市川は「野間邸を訪問する人々は恐らく数百に上るであろう、そのような多数の人の事情を音羽の邸から一歩も出られぬ奥様がどうしてこうまで細かに知ることが出来よう」と感嘆すると同時に、また不審にも思った。それでこんな事を想像してみた。

〈これは講談社や野間家に関係ある人々の、個人カードが常備されていて、それらの人の家庭や身辺に、なにか変化があった場合は、記録係によって、大小となくそのカードに記入されてあって、たまたま訪問者があった時、またはそれ等の人に通信をする場合などは、まずこのカードに目を通して参考にされるのではあるまいか、さもなくして咄嗟の間に、このようなご挨拶が述べられる筈がないと、私はそのように独断し、それにしてもこのような周到な用意によって相手方の心を捕え、来訪の人々をして、知らず知らず講談社の味方としてしまうあたり、実に水際立った妙技とでもいおうか、余人には為し得ぬことだと、心から感服しておったのです。

左衛夫人歿後、たまたま野間先生側近の方にこの事に就いて伺って見たところ、私の想像はまったく誤りであった事がわかったのです。
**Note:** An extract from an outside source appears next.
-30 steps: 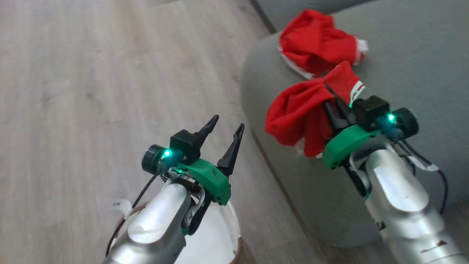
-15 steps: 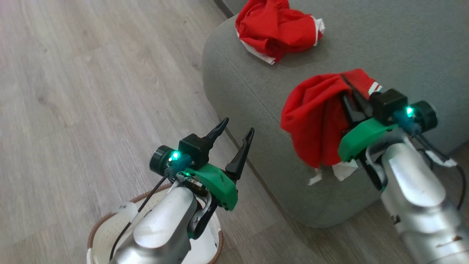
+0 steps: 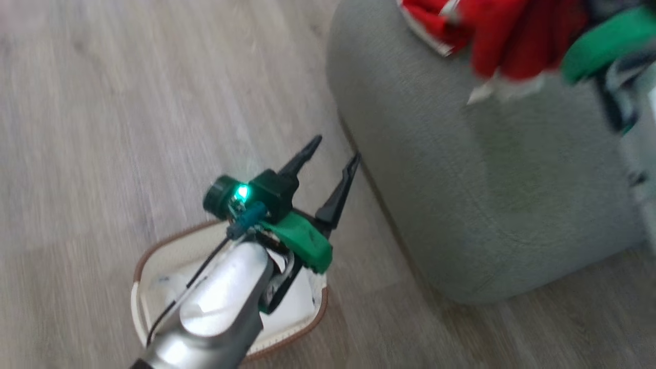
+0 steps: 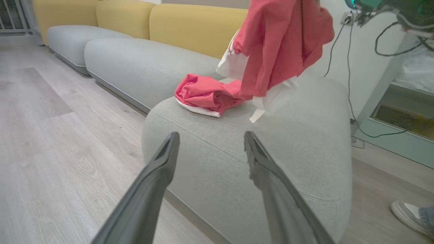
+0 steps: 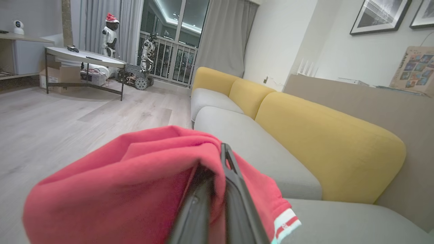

左衛夫人は生来非常に記憶力がよくて、どんな瑣事でも、一度見たり聞いたりした事は、ほとんど忘れることがなく、しかもすこぶるよく整理された頭脳で、いつどこででもその記憶が極めて有効に働き出すので、その事に関しては側近の人たちも常に敬服していたとの事に、私は一層驚嘆したのであります〉

左衛は24時間、清治と一緒だった。食事の際はもちろん、清治が朝風呂に入るときも、来客を迎えて談笑するときも、社の幹部たちと徹夜の会議をするときもである。『少年倶楽部』編集主任(のち編集局総務部長)の加藤謙一によると、社用で清治に「百回お目にかかったとすれば百回、二百回お目にかかったとすれば二百回、かならず奥様がご一しょだった」という。

清治は何でも大きなことが好きで、がむしゃらで猪突猛進の傾向があったが、それを引き締めて安全地帯に導くのが左衛の役割だった。経済の実務になると、清治はあくまでも積極的であるが、後の始末はほったらかしである。それを左衛は「明細な計算と賢明な締めくくりを以て万違算なからしめた」(『しのぶ草』所収「野間左衛夫人小伝」)

清治にとって左衛は、有能な参謀であり、秘書であり、共同経営者であり、どんなデータでも記憶して必要なときに取り出せるコンピューターのような存在であったのだろう。

講談社の異数の発展の半分、いや6割は、左衛の内助の功によると古参社員らは言い、徳富蘇峰はそうした講談社のあり方を「夫婦合名会社」と評した。